Saturday afternoon I dressed and packed, deciding to leave early for the airport. Suddenly there was a call from a cousin, whom I had met a day earlier, saying he had to come to the hospital after a car accident. I rushed out, took a taxi and went to see him. Fortunately, the doctor said he would be fine in a day or two. I returned to my friend’s apartment to pick up my suitcase and leave for the airport.
In that case, I reasoned, it must be with the building’s caretaker, who spotted an unattended suitcase and took charge of it. Or a resident reported the item to him and the caretaker gathered it. I felt sure that, in either case, it would be safely in storage, for it was a well-guarded apartment building. Then came the shattering discovery that it wasn’t in storage either. The caretaker searched high and low with me. No suitcase. I had to leave for the airport without the suitcase.
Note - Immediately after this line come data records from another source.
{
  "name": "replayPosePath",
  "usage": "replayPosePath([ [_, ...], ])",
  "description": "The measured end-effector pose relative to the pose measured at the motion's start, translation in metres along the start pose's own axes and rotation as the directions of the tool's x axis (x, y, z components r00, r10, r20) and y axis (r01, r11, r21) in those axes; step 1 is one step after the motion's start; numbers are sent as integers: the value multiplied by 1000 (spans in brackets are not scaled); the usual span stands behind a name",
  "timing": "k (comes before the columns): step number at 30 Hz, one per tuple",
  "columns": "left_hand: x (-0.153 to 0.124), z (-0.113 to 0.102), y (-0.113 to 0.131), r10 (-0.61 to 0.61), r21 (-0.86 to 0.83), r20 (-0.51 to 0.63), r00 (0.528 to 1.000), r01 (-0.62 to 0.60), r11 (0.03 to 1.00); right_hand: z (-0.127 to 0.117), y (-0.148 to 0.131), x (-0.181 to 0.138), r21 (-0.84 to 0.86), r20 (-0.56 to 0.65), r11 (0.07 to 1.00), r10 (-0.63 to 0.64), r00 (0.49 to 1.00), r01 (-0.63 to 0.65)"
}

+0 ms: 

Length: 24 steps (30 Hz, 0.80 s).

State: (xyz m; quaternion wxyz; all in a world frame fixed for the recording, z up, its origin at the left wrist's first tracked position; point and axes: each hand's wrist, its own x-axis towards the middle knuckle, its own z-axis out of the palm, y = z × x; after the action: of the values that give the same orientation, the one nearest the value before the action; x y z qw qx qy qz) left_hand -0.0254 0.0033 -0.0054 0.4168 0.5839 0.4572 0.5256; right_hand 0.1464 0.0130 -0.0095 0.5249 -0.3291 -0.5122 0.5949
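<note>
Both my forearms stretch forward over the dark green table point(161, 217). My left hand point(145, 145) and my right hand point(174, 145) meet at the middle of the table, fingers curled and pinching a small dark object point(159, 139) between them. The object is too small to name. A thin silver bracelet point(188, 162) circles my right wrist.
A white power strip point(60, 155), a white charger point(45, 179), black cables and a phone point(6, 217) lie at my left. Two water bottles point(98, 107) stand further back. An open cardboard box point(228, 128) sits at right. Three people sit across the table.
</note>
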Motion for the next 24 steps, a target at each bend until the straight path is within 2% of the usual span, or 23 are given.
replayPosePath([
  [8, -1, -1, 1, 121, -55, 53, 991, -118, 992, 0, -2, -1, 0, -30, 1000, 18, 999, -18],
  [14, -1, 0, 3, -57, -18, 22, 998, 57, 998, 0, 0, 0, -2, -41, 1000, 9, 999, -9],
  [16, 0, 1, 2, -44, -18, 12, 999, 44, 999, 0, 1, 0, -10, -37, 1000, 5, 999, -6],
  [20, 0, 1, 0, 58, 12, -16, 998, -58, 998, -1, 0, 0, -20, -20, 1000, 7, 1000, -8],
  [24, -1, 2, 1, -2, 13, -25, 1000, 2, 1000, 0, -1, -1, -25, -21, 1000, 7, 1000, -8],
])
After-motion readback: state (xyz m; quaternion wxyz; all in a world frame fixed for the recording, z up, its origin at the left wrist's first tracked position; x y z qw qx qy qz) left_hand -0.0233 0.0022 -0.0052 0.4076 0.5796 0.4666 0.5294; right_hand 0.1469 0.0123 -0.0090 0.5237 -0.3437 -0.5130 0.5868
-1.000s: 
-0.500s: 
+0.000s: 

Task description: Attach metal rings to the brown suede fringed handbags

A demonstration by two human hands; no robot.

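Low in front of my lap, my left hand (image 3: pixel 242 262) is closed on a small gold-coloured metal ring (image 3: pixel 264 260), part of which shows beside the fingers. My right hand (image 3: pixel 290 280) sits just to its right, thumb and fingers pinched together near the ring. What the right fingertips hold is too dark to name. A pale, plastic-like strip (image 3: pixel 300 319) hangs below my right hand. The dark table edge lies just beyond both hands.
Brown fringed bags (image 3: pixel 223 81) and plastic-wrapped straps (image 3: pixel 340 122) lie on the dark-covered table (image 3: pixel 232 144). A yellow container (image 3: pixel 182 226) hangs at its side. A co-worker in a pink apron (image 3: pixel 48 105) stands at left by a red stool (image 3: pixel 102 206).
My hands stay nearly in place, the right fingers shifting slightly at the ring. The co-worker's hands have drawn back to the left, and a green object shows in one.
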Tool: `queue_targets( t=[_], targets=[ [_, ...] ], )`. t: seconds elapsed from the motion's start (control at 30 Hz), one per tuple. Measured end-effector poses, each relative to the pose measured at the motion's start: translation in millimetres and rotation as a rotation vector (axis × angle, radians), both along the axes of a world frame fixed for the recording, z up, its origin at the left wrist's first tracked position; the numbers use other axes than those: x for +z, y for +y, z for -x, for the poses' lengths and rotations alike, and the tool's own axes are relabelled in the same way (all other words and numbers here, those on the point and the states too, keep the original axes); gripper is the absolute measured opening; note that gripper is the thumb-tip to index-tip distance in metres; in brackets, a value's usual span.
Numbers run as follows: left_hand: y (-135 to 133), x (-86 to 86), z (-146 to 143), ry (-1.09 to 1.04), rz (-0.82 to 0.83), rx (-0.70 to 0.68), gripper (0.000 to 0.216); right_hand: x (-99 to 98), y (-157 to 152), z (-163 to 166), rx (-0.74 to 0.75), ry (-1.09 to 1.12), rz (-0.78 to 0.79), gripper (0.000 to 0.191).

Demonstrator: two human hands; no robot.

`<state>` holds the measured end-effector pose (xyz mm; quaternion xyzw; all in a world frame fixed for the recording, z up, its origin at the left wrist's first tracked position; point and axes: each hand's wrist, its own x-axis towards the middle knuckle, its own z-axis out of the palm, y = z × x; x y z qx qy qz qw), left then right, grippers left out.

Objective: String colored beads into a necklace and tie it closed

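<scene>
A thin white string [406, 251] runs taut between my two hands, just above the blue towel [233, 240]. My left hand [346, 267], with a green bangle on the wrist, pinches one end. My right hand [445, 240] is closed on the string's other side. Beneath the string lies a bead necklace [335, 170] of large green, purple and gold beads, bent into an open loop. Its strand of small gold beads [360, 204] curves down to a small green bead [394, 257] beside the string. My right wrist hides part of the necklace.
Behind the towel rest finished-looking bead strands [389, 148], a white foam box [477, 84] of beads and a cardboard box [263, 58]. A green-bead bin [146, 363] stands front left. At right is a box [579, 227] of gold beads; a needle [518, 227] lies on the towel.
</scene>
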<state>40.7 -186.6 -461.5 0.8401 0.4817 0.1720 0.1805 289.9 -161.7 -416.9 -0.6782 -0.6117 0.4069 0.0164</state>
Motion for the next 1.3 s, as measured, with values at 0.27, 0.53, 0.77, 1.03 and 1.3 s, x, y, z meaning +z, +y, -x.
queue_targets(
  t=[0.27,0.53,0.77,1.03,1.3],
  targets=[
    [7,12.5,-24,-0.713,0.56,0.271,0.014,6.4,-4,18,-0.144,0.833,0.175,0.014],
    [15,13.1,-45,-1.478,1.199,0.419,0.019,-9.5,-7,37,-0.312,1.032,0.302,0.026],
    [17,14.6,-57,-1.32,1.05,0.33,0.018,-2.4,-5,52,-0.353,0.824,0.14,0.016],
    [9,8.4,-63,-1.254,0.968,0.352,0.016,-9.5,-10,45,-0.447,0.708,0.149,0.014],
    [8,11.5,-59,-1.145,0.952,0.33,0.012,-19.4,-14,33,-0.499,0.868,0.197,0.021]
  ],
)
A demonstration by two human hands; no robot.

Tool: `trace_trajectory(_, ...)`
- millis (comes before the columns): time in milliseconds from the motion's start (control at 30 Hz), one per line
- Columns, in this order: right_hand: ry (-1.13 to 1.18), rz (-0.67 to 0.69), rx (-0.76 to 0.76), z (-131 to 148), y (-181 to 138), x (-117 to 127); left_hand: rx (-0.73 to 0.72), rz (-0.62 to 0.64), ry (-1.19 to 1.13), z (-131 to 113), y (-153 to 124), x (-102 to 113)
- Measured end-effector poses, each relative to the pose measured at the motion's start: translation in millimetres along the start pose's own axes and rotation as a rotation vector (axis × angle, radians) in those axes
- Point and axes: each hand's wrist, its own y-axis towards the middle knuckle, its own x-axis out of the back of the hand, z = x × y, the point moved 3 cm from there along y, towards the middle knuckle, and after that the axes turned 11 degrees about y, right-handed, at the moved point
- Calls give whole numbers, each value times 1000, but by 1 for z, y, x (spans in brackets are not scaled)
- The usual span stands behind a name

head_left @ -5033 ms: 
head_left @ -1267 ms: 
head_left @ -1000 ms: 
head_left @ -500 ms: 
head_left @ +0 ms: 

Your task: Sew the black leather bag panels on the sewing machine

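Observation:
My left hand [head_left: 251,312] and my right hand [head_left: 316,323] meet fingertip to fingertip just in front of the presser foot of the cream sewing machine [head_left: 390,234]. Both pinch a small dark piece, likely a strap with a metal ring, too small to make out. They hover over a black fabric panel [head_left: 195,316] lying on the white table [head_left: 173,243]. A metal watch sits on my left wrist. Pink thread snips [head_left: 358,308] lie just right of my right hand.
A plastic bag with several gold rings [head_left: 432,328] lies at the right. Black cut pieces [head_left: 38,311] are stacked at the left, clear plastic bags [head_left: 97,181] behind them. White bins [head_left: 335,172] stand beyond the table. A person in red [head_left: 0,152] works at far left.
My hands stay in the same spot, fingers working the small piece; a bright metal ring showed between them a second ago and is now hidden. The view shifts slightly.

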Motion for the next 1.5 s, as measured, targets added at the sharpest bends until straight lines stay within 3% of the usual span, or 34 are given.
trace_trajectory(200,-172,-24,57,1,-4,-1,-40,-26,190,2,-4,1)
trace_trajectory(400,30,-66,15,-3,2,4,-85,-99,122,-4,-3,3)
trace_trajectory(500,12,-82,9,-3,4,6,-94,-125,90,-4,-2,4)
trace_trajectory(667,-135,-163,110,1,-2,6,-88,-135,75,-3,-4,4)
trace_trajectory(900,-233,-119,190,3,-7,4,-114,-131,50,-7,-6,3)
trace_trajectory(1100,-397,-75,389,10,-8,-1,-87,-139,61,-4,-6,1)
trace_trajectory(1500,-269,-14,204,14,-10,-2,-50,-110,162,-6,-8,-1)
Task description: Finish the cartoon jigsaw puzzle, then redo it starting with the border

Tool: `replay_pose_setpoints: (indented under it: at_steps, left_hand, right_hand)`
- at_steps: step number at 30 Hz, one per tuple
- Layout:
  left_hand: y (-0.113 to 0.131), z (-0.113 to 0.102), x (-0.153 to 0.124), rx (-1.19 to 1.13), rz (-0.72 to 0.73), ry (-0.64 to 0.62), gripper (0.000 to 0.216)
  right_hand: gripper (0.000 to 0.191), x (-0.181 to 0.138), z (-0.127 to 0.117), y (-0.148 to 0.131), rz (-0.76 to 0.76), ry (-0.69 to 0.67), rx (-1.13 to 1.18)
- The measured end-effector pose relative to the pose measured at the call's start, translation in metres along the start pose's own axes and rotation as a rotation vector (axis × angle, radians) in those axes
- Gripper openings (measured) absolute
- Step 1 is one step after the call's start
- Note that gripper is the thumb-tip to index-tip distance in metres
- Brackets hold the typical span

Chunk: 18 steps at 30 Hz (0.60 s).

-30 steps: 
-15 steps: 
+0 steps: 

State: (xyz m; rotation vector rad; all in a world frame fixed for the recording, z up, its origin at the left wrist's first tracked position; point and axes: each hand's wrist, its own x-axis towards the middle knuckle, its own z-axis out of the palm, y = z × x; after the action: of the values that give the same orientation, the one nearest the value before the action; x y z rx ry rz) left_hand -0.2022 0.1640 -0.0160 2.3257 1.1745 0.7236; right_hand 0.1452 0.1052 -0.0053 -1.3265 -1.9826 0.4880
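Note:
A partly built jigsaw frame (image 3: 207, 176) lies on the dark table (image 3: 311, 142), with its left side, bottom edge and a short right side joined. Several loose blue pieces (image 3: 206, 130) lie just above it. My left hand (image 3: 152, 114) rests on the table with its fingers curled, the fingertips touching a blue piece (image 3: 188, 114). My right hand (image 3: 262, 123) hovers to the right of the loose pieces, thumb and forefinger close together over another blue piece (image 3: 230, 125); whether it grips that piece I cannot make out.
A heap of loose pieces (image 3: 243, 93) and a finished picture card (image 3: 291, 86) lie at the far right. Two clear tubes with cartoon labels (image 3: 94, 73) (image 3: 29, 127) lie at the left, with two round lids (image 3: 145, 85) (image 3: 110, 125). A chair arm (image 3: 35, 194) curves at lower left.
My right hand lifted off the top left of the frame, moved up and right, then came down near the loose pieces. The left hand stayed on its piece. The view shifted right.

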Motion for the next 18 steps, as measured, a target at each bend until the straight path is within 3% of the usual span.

It was a disaster. The clothes I lost and the gifts I had bought for friends was a financial loss, no more. But the loss of a large number of documents and work papers was a major concern. It was professionally awkward and embarrassing. It took me more than two months and enormous expense to retrieve store cards, change credit cards, get a new passport, get an extra pair of glasses and sunglasses, order new suits and shirts, pajamas and shoes.
Ten weeks later I again had some work in Chicago and Dietrich invited me for a drink. He listened quietly when I told him of my misadventure and the mystery of the missing suitcase.
Pensively, he commented, “Since you are sure you didn’t take the suitcase with you to the hospital – why would you! – and it wasn’t in the apartment, it must have been left in the foyer. Yet the caretaker did not find it. An outsider cannot get in and certainly cannot leave with a large suitcase.”
He pondered with furrowed brows, “Where could the suitcase be, I wonder.”
I was about to say that it was a closed chapter when Dietrich stood up and beckoned me to follow. He walked out of the apartment into the foyer and looked at the entrance of the three other apartments on the floor. He thought for a few seconds, chose the nearest apartment and rang the bell.
A young woman opened the door ajar.
“Karen, this is my friend who stayed with me three months ago. He lost a suitcase on this floor, a black Samsonite. Any chance you could have seen it.”
Karen opened the door a little more to let us enter and then pointed to a corner, “This thing was blocking my way to the elevator. I pushed it there.”
It was my suitcase.
Dietrich’s jaws tightened, “It never occurred to you to report it to the caretaker? Not in three months! Do you realize the misery and loss you caused, quite unnecessarily, for my friend?”
We left brusquely as Karen kept muttering apologies.
I flew back home with the suitcase the next day. Three days later a note arrived by mail from Karen.
“I got your address from Dietrich. I am sorry for what I did. I know regrets are no use. Please try to forgive me. It may help you to do so if you know that a man I expected to marry for seven years told me that very morning that he was leaving me for another woman. I was not myself.”
I was not Sherlock Holmes but I could have said “Elementary” to Dr. Watson. The curious case of the missing suitcase was finally solved.